Add a new "Binary" optional step which also scans for binaries
in files. Also adds package scan performance improvements from
scancode.

Reference: https://github.com/aboutcode-org/scancode-toolkit/issues/4064
Signed-off-by: Ayan Sinha Mahapatra <asmahapatra@aboutcode.org>
---
 pyproject.toml                         | 8 +++-----
 scanpipe/pipelines/inspect_packages.py | 7 +++++++
 scanpipe/pipes/scancode.py             | 2 ++
 3 files changed, 12 insertions(+), 5 deletions(-)
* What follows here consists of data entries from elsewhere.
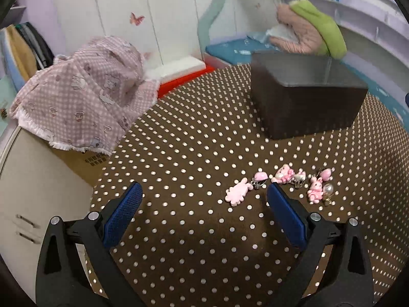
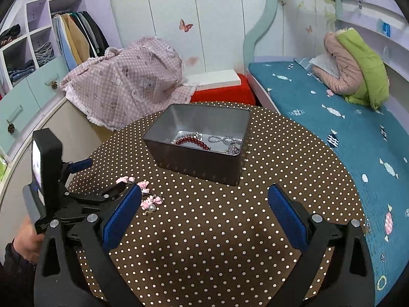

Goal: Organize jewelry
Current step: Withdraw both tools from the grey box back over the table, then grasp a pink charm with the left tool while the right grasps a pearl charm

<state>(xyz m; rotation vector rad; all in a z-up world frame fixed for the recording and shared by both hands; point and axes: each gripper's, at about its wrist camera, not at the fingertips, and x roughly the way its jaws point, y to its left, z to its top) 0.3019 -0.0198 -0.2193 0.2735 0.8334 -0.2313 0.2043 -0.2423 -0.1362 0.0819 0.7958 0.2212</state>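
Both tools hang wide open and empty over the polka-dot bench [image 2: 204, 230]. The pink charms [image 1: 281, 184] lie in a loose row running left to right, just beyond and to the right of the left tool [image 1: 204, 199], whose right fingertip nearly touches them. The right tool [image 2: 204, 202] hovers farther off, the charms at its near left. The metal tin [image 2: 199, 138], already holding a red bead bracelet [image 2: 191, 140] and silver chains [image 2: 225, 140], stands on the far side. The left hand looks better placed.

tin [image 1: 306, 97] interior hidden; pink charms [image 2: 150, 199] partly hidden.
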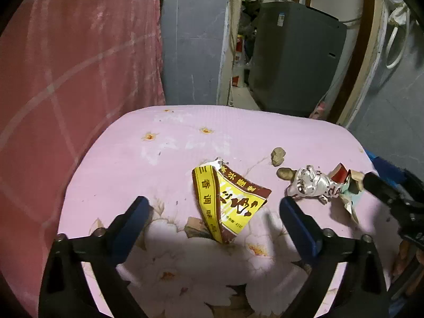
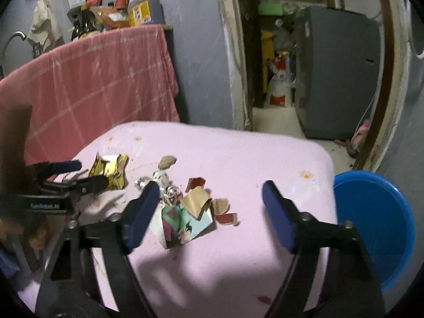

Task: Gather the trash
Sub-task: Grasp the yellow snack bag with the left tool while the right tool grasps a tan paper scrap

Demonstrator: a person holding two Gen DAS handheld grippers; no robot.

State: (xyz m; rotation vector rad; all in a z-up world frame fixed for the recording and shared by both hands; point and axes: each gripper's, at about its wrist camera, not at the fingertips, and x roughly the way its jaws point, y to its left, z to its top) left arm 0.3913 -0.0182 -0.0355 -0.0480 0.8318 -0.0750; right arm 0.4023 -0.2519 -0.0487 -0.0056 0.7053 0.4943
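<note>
Being light, crinkly foil, the yellow packet [image 1: 230,201] is best pinched at its edge between the unclosed, empty left gripper [image 1: 213,212] jaws.

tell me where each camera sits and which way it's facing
Left wrist: on the left gripper, angled down at the pink table and yellow wrapper; its own open fingers show, plus the right gripper's tip at the right edge.
Right wrist: on the right gripper, angled down at torn paper scraps, blue basin beside.
Shared: table, wrapper, crumpled foil, doorway.
</note>
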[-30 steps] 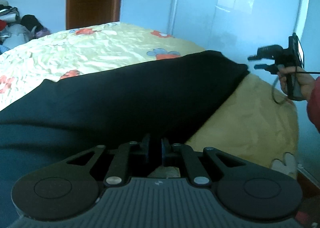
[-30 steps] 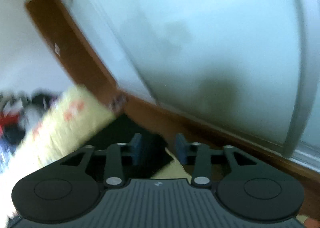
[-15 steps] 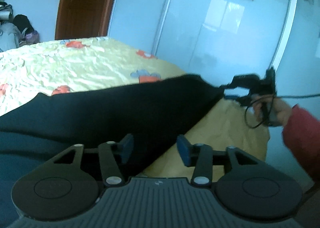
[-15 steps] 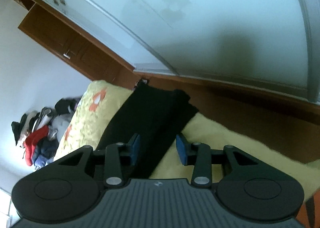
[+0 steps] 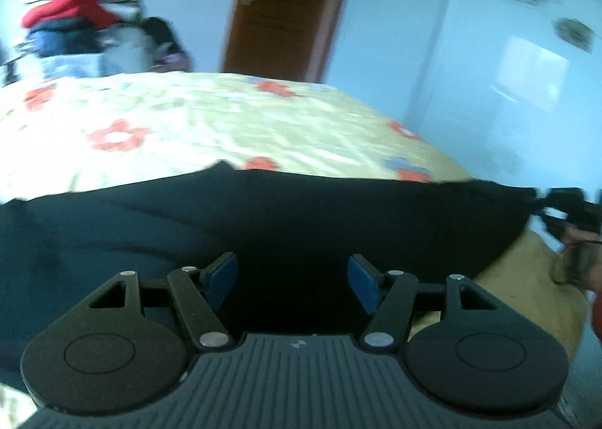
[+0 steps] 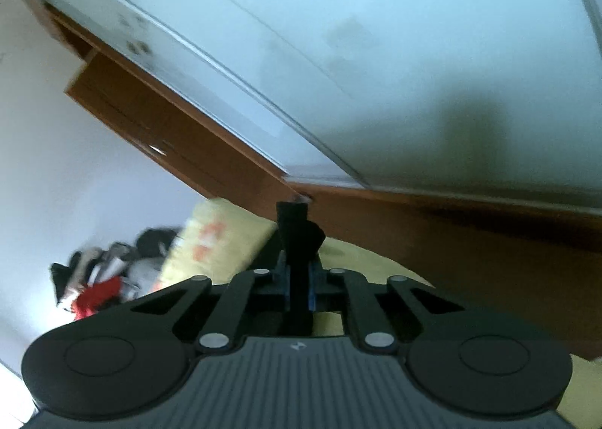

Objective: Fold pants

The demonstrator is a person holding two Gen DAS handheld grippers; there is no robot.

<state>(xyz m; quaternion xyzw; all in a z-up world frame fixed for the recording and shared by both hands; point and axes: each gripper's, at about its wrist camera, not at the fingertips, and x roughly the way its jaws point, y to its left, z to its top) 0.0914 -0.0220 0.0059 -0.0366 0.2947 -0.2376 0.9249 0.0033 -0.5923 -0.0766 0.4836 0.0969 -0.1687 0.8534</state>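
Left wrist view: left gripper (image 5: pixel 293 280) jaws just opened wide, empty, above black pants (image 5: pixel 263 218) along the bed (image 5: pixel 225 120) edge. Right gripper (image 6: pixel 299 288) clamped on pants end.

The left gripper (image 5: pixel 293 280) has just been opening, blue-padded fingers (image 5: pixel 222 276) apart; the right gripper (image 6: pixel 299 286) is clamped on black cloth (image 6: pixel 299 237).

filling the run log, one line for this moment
phase: regrasp | left gripper: jaws just opening, pads clear of black pants | right gripper: just shut on pants end | bed
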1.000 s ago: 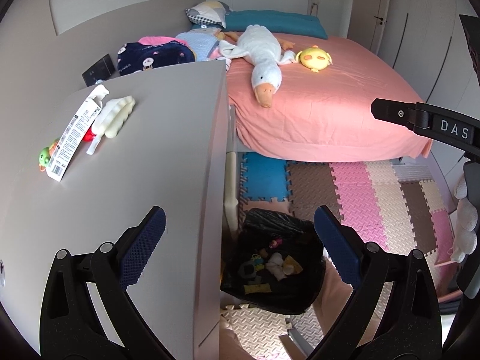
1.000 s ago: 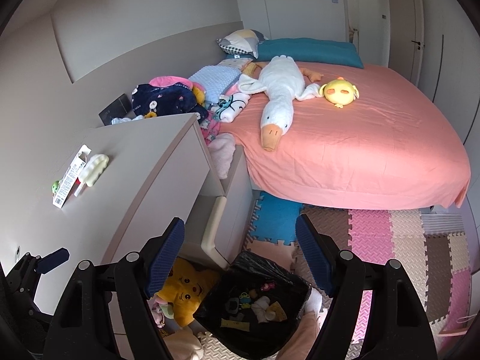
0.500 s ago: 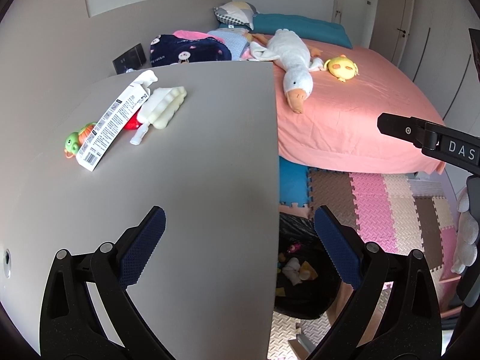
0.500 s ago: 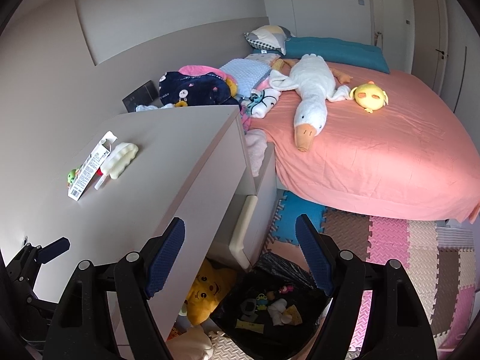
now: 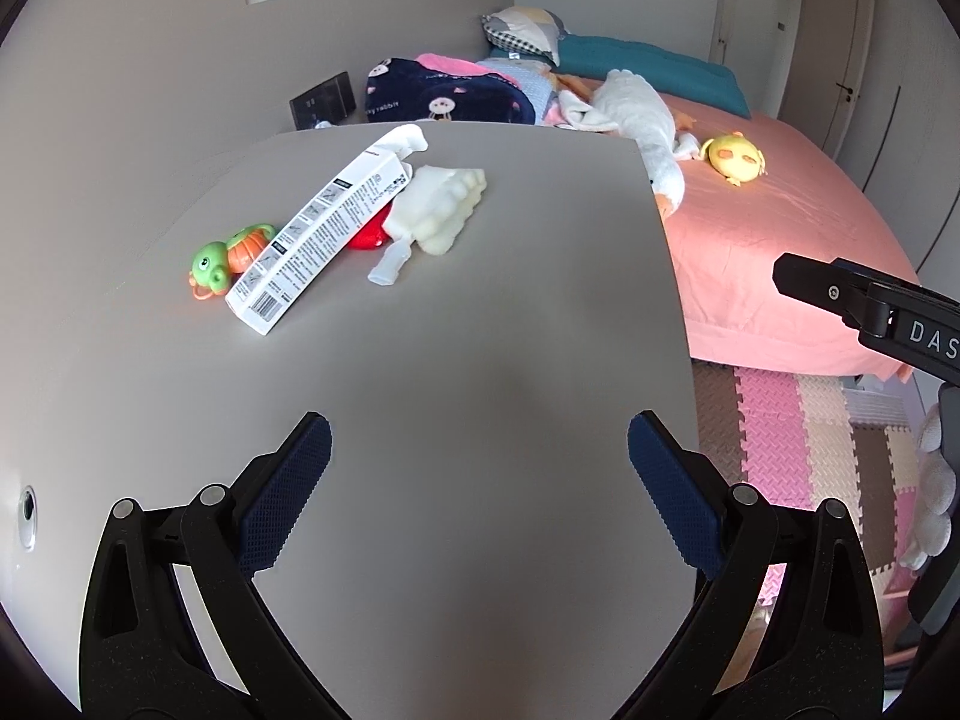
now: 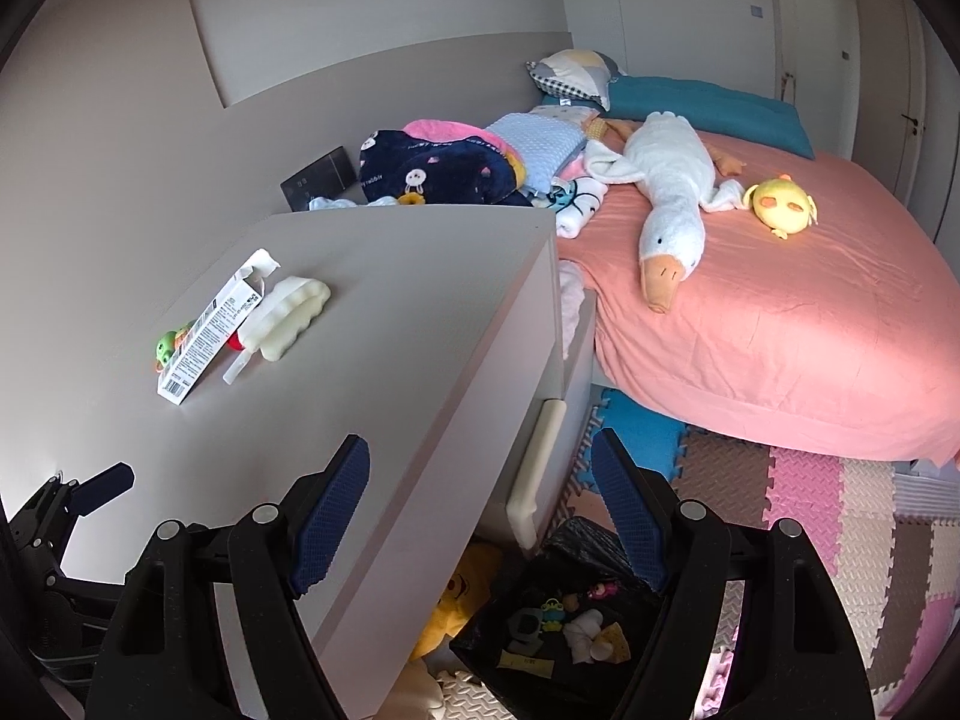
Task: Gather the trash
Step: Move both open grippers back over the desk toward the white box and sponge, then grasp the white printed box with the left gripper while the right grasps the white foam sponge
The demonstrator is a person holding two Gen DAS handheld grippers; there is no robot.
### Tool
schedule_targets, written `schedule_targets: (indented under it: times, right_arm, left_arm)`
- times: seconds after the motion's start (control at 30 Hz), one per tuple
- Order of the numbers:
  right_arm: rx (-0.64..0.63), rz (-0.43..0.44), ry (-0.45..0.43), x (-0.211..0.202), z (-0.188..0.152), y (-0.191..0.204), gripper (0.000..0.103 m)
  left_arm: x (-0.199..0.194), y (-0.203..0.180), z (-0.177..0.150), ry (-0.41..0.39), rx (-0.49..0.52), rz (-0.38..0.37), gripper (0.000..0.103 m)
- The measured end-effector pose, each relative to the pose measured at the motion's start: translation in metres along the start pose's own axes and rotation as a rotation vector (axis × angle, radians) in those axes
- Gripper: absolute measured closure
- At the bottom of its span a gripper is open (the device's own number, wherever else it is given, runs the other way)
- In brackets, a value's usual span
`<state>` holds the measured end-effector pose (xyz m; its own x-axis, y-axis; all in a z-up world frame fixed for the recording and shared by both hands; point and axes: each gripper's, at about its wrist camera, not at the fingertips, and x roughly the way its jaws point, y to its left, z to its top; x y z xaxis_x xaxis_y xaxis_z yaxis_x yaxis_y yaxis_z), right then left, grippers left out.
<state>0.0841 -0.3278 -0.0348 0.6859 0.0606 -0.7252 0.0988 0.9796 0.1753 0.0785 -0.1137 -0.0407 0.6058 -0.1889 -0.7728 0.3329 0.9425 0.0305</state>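
Note:
On the grey dresser top [image 5: 480, 312] lie a white printed carton [image 5: 324, 228], a cream foam piece [image 5: 441, 210], a small clear tube [image 5: 390, 261], a red item [image 5: 367, 235] and a green and orange turtle toy [image 5: 228, 255]. The carton [image 6: 207, 336] and foam piece [image 6: 288, 315] also show in the right wrist view. My left gripper [image 5: 480, 492] is open and empty above the near part of the dresser top. My right gripper [image 6: 480, 510] is open and empty, over the dresser's right edge and above the black trash bag [image 6: 564, 636], which holds several scraps.
A pink bed [image 6: 780, 312] with a white goose plush [image 6: 666, 192] and a yellow plush [image 6: 780, 204] stands to the right. Folded clothes [image 6: 444, 168] lie behind the dresser. Foam floor mats [image 6: 840, 516] cover the floor. A yellow plush [image 6: 462, 606] lies beside the bag.
My left gripper has moved left and forward over the dresser top, so the trash bag has left its view. My right gripper has shifted forward and to the left. Both stay open.

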Motion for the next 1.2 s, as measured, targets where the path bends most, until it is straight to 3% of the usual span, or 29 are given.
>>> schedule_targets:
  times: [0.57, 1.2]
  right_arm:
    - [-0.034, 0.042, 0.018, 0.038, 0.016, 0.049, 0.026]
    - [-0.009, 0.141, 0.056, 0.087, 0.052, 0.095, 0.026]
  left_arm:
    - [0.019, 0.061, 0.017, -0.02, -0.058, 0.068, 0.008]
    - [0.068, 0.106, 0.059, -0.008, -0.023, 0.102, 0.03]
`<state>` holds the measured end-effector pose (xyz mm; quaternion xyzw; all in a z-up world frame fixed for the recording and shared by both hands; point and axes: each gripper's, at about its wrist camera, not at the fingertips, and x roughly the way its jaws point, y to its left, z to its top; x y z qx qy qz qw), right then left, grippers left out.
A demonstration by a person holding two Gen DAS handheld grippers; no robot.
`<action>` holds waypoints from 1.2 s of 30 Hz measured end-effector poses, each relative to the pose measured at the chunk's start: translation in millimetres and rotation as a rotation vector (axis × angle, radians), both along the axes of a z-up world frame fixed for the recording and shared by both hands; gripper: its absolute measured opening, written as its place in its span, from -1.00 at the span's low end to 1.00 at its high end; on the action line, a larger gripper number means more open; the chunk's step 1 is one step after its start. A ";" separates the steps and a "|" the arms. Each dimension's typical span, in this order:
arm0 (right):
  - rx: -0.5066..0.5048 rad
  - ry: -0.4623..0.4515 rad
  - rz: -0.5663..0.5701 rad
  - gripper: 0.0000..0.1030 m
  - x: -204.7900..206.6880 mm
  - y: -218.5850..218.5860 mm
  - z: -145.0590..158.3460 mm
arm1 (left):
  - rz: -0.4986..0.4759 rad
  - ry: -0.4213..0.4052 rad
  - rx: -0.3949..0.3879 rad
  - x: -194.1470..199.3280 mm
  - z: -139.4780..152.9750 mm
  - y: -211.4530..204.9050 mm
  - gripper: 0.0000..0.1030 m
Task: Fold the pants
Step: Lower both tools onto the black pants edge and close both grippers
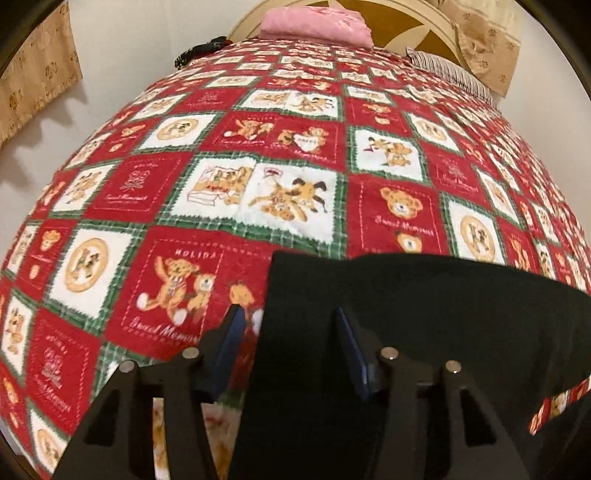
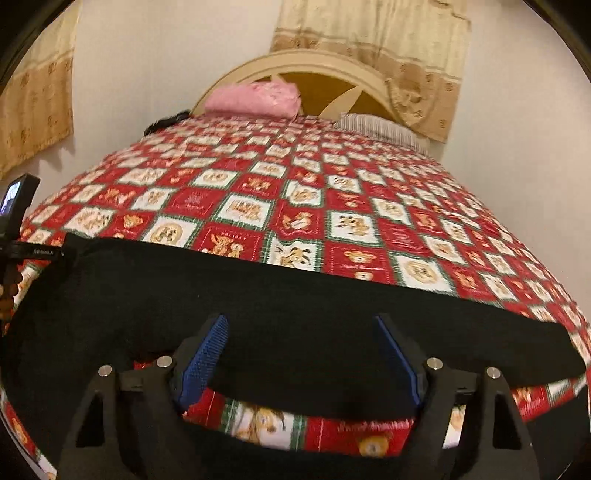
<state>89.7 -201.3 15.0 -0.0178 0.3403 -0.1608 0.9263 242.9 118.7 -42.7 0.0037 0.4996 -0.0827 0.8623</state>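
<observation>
Black pants point(image 1: 406, 314) lie flat across the near edge of a bed covered by a red, white and green teddy-bear blanket point(image 1: 258, 166). In the left wrist view my left gripper point(image 1: 288, 321) is open, its blue-padded fingers either side of the pants' left edge. In the right wrist view the pants point(image 2: 258, 295) stretch as a wide black band, and my right gripper point(image 2: 299, 325) is open just above the cloth. The left gripper's handle point(image 2: 18, 221) shows at the far left of that view.
A folded pink cloth point(image 1: 314, 22) lies at the head of the bed by the cream headboard point(image 2: 314, 66). A striped pillow point(image 2: 384, 129) sits at the back right, a dark item point(image 1: 199, 51) at the back left. Beige curtains point(image 2: 369, 37) hang on the wall.
</observation>
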 end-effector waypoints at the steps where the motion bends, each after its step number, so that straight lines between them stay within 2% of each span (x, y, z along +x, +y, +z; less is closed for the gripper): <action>1: -0.004 0.009 0.005 0.58 7.5 -4.0 -1.2 | 0.000 0.001 -0.005 1.9 0.6 0.1 0.13; 3: -0.016 0.027 0.027 0.58 23.4 -9.6 -1.9 | 0.011 0.001 0.004 8.6 0.4 2.2 0.49; 8: 0.007 0.118 0.121 0.58 81.0 -28.3 -14.9 | -0.004 0.009 -0.028 20.2 -2.3 4.3 0.51; 12: 0.070 0.209 0.180 0.58 116.5 -42.1 -34.1 | -0.029 -0.006 -0.024 26.5 -3.8 0.6 0.51; 13: 0.077 0.234 0.201 0.58 122.4 -43.6 -38.9 | -0.036 -0.011 -0.027 27.2 -4.0 0.4 0.49; 15: 0.071 0.285 0.234 0.52 129.5 -43.3 -47.8 | -0.055 -0.015 -0.047 28.0 -3.8 0.5 0.25; 16: 0.072 0.327 0.259 0.38 132.0 -42.8 -55.2 | -0.066 -0.015 -0.062 27.6 -3.1 0.4 0.18; 17: 0.085 0.354 0.276 0.11 131.9 -43.1 -60.2 | -0.079 -0.018 -0.075 27.1 -2.3 0.1 0.05; 18: 0.105 0.340 0.291 -0.08 129.3 -43.7 -59.6 | -0.089 -0.024 -0.089 26.9 -1.8 -0.4 -0.08; 19: 0.104 0.337 0.300 -0.19 128.1 -43.4 -58.5 | -0.092 -0.026 -0.088 28.2 -1.8 -1.3 -0.08; 21: 0.057 0.348 0.289 -0.82 128.2 -42.4 -56.3 | -0.097 -0.027 -0.081 30.7 -2.2 -4.9 -0.19; 22: 0.063 0.350 0.285 -0.83 127.2 -42.9 -54.8 | -0.099 -0.023 -0.089 31.6 -1.3 -6.0 -0.26; 24: 0.083 0.328 0.279 -0.88 121.4 -43.0 -47.9 | -0.097 -0.016 -0.116 31.0 2.7 -6.9 -0.53; 26: 0.059 0.284 0.283 -0.89 111.2 -37.7 -34.8 | -0.098 -0.038 -0.123 27.0 10.6 -7.5 -0.62; 29: 0.037 0.206 0.287 -0.89 92.2 -29.7 -10.6 | -0.100 -0.090 -0.134 16.6 30.5 -5.3 -0.63; 33: 0.037 0.069 0.291 -0.89 47.1 -17.8 29.8 | -0.111 -0.207 -0.169 -12.2 68.8 6.3 -0.63; 36: 0.051 -0.009 0.304 -0.89 12.4 -8.8 48.2 | -0.124 -0.277 -0.216 -38.2 90.7 19.5 -0.63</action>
diff --git a/pyproject.toml b/pyproject.toml
index a91bbc84d0..79a929d05c 100644
--- a/pyproject.toml
+++ b/pyproject.toml
@@ -58,9 +58,9 @@ dependencies = [
   # Docker
   "container-inspector==33.0.0",
   # ScanCode-toolkit
-  "scancode-toolkit[packages]==32.4.1",
+  "scancode-toolkit[packages]@git+https://github.com/aboutcode-org/scancode-toolkit.git@6b6a79b8a1c0b9789a466df4c5623ab723890a76",
   "extractcode[full]==31.0.0",
-  "commoncode==32.3.0",
+  "commoncode==32.4.0",
   "Beautifulsoup4[chardet]==4.13.4",
   "packageurl-python==0.17.6",
   # Workaround issue https://github.com/aboutcode-org/scancode.io/issues/1795
@@ -101,9 +101,7 @@ dependencies = [
   # AboutCode pipeline
   "aboutcode.pipeline==0.2.1",
   # ScoreCode
-  "scorecode==0.0.4",
-  # Workaround issue https://github.com/aboutcode-org/scancode.io/issues/1885
-  "click==8.2.1"
+  "scorecode==0.0.4"
 ]
 
 [project.optional-dependencies]
diff --git a/scanpipe/pipelines/inspect_packages.py b/scanpipe/pipelines/inspect_packages.py
index 7674f7f25f..b0155437b8 100644
--- a/scanpipe/pipelines/inspect_packages.py
+++ b/scanpipe/pipelines/inspect_packages.py
@@ -49,10 +49,16 @@ def steps(cls):
             cls.collect_and_create_codebase_resources,
             cls.flag_empty_files,
             cls.flag_ignored_resources,
+            cls.scan_binaries,
             cls.scan_for_application_packages,
             cls.resolve_dependencies,
         )
 
+    @optional_step("Binary")
+    def scan_binaries(self):
+        """Scan binaries for package and dependency information."""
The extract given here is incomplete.